_WHAT YOU HAVE TO DO_
In the data below, which lines contain "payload"? List them by copying each one.

========

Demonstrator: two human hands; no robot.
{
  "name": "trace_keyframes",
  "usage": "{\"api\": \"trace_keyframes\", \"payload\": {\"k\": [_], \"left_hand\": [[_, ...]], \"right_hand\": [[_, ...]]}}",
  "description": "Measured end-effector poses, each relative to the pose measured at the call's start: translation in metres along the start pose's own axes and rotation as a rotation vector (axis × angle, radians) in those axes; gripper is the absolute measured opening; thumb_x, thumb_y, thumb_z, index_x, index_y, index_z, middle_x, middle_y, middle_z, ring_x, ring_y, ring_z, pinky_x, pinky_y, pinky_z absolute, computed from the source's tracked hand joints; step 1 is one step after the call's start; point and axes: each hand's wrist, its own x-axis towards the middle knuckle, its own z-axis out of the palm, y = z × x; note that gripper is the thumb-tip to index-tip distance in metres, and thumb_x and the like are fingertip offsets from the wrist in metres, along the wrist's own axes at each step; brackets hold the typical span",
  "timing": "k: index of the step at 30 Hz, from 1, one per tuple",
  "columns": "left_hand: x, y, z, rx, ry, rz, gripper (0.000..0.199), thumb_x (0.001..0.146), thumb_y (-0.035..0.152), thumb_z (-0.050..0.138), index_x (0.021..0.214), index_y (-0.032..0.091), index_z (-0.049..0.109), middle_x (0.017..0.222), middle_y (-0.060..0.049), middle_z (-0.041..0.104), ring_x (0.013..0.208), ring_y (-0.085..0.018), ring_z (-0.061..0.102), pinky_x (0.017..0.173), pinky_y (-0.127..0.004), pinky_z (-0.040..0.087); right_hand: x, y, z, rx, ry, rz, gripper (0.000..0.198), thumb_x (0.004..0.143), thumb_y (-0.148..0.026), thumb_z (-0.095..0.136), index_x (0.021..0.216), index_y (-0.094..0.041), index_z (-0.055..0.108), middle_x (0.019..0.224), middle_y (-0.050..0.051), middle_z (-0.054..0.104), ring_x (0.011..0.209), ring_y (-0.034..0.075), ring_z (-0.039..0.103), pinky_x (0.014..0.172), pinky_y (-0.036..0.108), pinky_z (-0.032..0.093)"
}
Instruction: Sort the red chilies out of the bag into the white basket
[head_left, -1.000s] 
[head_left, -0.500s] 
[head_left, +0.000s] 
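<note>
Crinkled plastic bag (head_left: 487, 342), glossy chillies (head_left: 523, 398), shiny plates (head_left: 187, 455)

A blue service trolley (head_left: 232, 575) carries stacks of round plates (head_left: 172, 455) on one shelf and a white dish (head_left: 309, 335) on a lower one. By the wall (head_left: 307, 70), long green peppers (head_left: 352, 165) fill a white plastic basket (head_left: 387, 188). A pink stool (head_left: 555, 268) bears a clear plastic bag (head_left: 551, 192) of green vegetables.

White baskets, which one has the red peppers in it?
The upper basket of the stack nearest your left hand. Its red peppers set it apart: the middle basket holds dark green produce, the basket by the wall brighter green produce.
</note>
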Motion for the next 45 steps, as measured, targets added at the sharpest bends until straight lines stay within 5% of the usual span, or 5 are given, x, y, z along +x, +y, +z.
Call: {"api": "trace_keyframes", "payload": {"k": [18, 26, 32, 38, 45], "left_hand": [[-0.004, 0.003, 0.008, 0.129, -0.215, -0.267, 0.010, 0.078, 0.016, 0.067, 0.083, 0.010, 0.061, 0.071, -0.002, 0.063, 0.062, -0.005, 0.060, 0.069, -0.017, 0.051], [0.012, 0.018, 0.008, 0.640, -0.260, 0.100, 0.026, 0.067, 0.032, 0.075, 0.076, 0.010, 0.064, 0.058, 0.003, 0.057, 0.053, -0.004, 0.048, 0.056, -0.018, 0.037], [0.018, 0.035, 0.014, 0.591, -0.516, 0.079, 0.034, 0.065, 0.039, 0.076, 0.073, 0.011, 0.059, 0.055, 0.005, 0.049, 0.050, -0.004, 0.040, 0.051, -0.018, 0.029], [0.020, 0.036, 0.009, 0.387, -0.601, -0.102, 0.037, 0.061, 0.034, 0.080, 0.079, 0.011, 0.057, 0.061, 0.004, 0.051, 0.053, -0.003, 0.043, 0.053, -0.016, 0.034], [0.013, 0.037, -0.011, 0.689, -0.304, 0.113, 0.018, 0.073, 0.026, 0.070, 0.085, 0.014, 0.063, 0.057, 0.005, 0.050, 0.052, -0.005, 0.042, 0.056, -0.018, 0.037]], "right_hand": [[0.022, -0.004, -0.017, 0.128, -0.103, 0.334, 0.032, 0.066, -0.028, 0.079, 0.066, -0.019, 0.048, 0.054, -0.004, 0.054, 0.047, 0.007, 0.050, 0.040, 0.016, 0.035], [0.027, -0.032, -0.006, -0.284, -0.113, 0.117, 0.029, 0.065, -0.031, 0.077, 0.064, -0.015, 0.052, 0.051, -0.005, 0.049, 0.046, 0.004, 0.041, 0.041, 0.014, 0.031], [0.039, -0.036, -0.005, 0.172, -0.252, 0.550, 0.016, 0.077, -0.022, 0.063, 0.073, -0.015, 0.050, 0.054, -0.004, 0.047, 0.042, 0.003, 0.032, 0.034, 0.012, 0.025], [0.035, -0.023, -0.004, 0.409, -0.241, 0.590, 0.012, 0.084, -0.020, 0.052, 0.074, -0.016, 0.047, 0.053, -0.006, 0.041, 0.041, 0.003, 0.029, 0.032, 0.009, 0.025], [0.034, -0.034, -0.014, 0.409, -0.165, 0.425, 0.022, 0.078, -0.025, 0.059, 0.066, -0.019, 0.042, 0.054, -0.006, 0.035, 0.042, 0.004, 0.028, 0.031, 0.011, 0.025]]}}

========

_ANSWER BOX_
  "usage": "{\"api\": \"trace_keyframes\", \"payload\": {\"k\": [_], \"left_hand\": [[_, ...]], \"right_hand\": [[_, ...]]}}",
Call: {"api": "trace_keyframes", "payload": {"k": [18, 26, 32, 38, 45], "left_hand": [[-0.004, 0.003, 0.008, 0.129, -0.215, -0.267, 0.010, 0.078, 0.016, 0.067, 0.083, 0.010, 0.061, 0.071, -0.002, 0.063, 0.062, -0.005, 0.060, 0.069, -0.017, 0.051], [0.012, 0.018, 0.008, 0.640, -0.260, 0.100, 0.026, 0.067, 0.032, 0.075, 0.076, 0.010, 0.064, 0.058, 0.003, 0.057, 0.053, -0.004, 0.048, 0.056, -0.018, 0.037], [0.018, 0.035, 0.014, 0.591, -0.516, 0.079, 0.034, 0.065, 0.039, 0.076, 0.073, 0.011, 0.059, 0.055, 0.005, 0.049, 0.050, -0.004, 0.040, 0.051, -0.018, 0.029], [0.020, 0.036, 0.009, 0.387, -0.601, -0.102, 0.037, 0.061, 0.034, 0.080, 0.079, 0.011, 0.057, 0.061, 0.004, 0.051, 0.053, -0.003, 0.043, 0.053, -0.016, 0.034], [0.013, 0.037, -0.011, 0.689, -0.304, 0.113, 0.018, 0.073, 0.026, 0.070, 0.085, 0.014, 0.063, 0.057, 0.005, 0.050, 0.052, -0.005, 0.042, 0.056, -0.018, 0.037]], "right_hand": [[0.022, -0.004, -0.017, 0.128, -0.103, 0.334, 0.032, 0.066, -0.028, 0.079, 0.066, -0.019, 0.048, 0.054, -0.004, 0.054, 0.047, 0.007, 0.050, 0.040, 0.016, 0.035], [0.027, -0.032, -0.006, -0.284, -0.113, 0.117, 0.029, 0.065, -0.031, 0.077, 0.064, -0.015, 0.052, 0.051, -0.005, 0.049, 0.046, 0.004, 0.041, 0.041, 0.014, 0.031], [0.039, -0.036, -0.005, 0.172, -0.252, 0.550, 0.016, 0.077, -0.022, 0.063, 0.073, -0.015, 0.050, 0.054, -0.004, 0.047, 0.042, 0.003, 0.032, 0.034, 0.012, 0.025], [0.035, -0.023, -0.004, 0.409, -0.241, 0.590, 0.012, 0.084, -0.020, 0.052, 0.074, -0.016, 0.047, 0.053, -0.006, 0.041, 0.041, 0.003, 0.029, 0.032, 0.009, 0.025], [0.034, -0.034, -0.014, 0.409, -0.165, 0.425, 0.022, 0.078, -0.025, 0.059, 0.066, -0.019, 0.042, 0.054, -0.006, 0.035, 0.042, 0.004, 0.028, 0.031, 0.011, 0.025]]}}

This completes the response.